Regulation constrains everything from site links to organic search marketing -- unpaid efforts to get a site high in search results for relevant queries, Frahm said. Keying Web page content to promising searches for “high blood pressure symptoms” has been nixed inside a pharmaceuticals maker on grounds that medicine says such symptoms aren’t evident, she said. Links to outside sites must avoid those making extravagant claims of cures and be limited to those dealing with the same country, to avoid tripping over rules and reviews that vary by country, Frahm said. Caution even leads companies to link product news releases to corporate home pages rather than the brands’ pages -- again contrary to marketing principles, she said.

Rules on Internet marketing of liquor and beer have been codified by organizations including alcoholic-beverage makers and by Google, said Martin Murray, CEO of Interactive Return, which does search marketing for Diageo, one of the world’s largest liquor companies. The main such body in the U.S. is the Century Council, with representatives of law enforcement and health care along with distillers, he said. Others are the industry’s Distilled Spirits Council of the U.S. and counterpart Portman Group in the U.K. and the European Forum for Responsible Drinking, Murray said.

Murray said the codes all ban: (1) Making alcohol strength an ad’s thrust. (2) Encouraging excessive drinking. (3) Showing people who are or look under 25. (4) Associating alcohol with antisocial behavior, illegal drugs, social or sexual success, or increases in mental or physical prowess. The codes don’t mention the Internet but do apply to it, Murray said.

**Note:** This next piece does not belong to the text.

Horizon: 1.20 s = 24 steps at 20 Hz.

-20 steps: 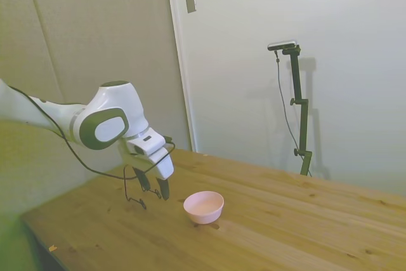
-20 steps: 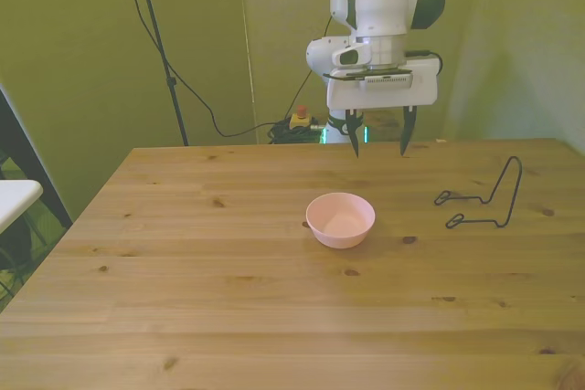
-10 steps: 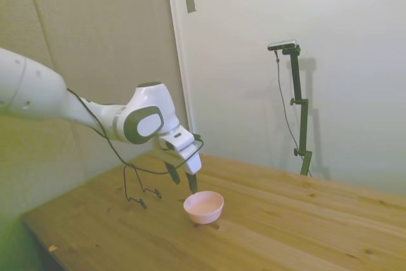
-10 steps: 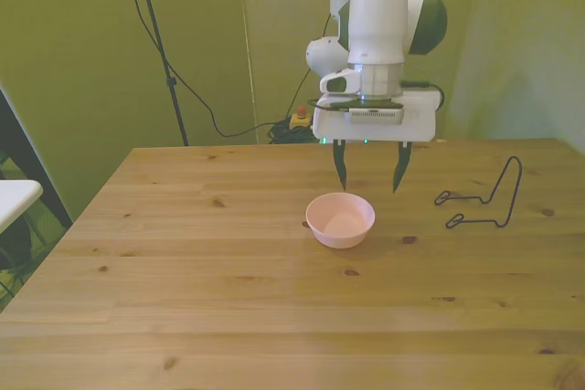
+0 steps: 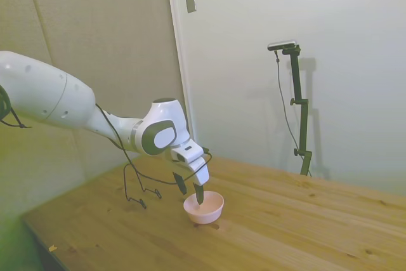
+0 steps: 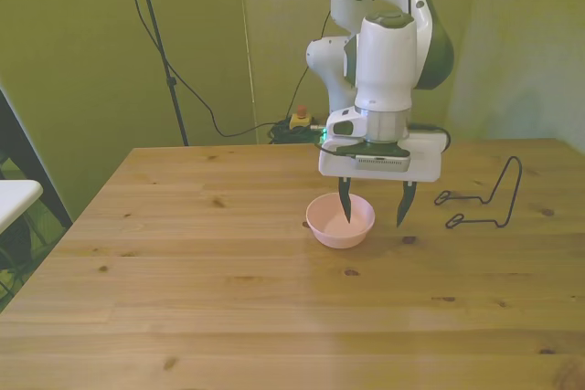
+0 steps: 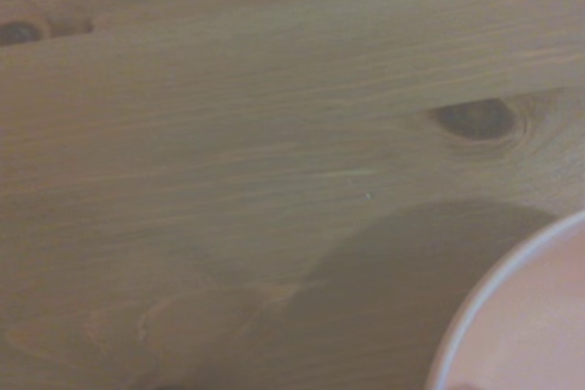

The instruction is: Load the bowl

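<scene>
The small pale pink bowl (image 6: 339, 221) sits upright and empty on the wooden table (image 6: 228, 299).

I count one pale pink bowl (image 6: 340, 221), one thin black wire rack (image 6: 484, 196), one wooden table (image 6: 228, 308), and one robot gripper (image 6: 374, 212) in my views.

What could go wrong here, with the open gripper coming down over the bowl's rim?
The gripper is open, one finger inside the pink bowl and the other outside its wall on the front view's right. The light bowl may skid or tip if a finger lands on the rim. A grip on a thin, sloped wall could slip. The wire rack stands apart, so a crooked hold may complicate loading.
</scene>
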Each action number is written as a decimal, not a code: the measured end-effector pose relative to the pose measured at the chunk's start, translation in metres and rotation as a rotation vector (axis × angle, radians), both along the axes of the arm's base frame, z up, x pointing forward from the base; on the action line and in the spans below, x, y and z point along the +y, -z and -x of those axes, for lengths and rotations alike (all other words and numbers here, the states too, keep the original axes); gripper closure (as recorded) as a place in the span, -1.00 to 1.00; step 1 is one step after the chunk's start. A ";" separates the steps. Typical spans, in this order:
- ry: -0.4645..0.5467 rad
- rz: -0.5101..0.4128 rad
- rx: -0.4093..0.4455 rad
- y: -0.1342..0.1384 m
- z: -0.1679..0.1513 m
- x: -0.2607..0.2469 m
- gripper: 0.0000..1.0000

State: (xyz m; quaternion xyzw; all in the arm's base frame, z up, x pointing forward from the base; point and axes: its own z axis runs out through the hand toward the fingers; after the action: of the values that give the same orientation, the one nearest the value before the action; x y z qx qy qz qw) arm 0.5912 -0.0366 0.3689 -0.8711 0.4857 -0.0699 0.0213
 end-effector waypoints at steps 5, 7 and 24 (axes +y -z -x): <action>0.008 0.002 0.010 0.008 -0.001 -0.004 1.00; 0.008 0.003 0.009 0.008 -0.001 -0.005 1.00; 0.000 0.006 0.020 0.017 0.001 -0.009 1.00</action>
State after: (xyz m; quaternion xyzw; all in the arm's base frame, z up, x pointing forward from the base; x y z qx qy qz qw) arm 0.5906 -0.0458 0.3518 -0.8718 0.4856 -0.0625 0.0140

The rules hamper marketing, Murray said. Verifying ages on a liquor brand’s homepage prevents search engine spiders from reaching inside pages, meaning they don’t get indexed to end up in search results, he said. Murray said he offered to tune a homepage to recognize spiders and let them inside the site, but a Google executive rejected the offer as violating company policy against sites presenting the search engine an experience different from the one for users.

Google doesn’t accept ads promoting beer or hard alcohol, Murray said. It does accept wine ads. Competitors Yahoo, MSN and Ask don’t have rules against alcohol ads, he said.